Os dias se passavam e a cada vez que nos falávamos me sentia mais envolvida mesmo sem ele ter encostado sua boca em mim, mesmo a gente tendo sobrevivido apenas de “bom dia”, “como vai” e “queria um abraço seu”.
Em pouco tempo perdi completamente a razão e algumas semanas depois já estávamos fazendo planos de nos encontrarmos e de ver o pôr-do-sol juntos e comecei a sonhar como seria dali pra frente. Eu não falava, só pensava, segurava o nó na garganta para não dizer que estava apaixonada. Pouco mais de mês depois ele fez confissões que me deixaram desestruturada e me levou pra passear com ele numa montanha-russa emocional em que as travas da cadeira não estavam funcionando direito.
Ao mesmo tempo em que me encantava com sua doçura me assustava com sua inconstância. Jurei que estava tudo bem, que não estava perdido, que essas coisas balançam a gente, mas não se prolongam. Enganei-me, pois se prolongaram e, cada vez que nos falávamos a minha respiração ficava pausada, meus lábios esboçavam um sorriso curvado de lado e meu peito expressava aquele ressoar pomposo. Minhas leituras passaram a seguir uma lógica pouco seletiva de livros que têm ele como tema, comecei escrever sobre ele e a lembrá-lo em cada detalhe.
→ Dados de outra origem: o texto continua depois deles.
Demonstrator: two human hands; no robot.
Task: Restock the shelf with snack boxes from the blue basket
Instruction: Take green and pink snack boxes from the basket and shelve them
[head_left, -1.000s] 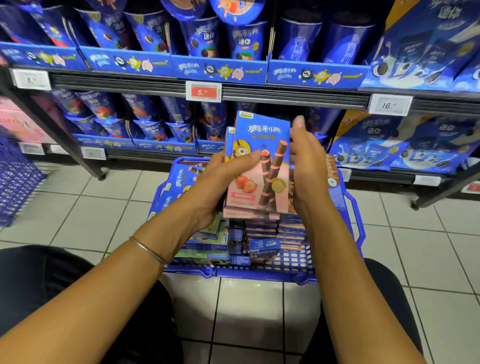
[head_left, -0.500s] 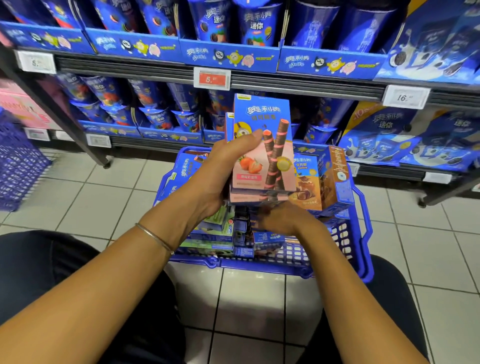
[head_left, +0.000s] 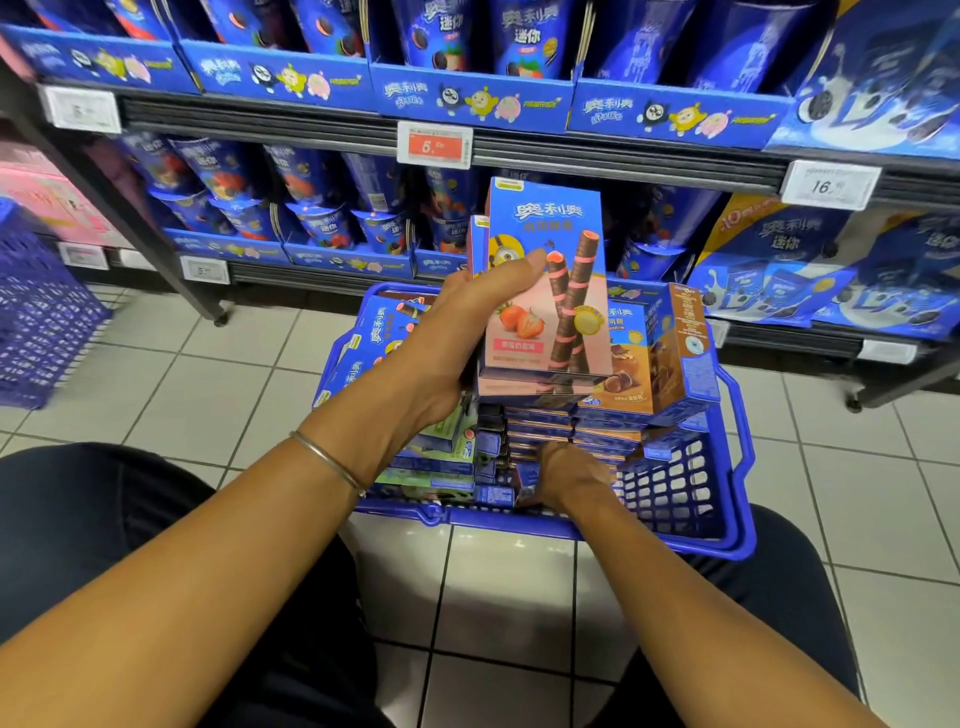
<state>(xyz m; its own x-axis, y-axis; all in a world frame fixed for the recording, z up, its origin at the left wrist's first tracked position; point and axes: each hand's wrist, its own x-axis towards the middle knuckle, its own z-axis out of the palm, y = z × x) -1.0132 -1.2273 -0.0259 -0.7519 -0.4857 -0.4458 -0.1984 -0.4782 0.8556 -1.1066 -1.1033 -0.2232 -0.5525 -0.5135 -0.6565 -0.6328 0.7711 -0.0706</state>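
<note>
Currently your left hand (head_left: 457, 332) clamps a small stack of strawberry wafer-roll boxes (head_left: 545, 291) upright above the blue basket (head_left: 727, 519). Your right hand (head_left: 566, 473) is down among the flat-stacked boxes (head_left: 550, 421); its fingers are hidden, so grip cannot be told. Keep the held stack squared with thumb across the front, and pull the next box out level. Boxes: blue tops, pink lower panel, crisp edges. Shelf (head_left: 623, 161) sits beyond.
</note>
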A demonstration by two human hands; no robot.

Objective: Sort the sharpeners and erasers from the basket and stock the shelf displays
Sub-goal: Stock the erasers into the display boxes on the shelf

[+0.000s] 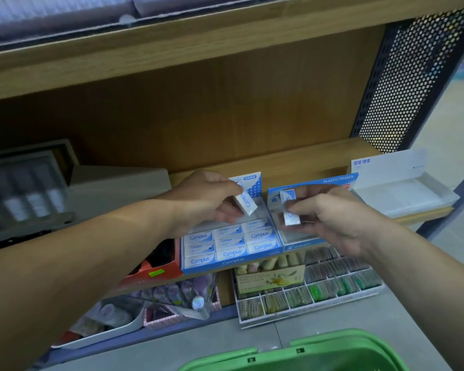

Percebi que as coisas tinham desandado quando passei a não dormir por sua causa, quando passou a me sujar com a sua instabilidade. A minha cabeça ficou confusa, o meu coração ficou pesado. Não sei direito como aconteceu. Só sei que ele me empurrou de um precipício e passamos a cair juntos em queda livre.
Não sei direito o que estou fazendo, só sei que isso é bom, que conheci alguém novo, que preciso ir embora e a culpa não é sua.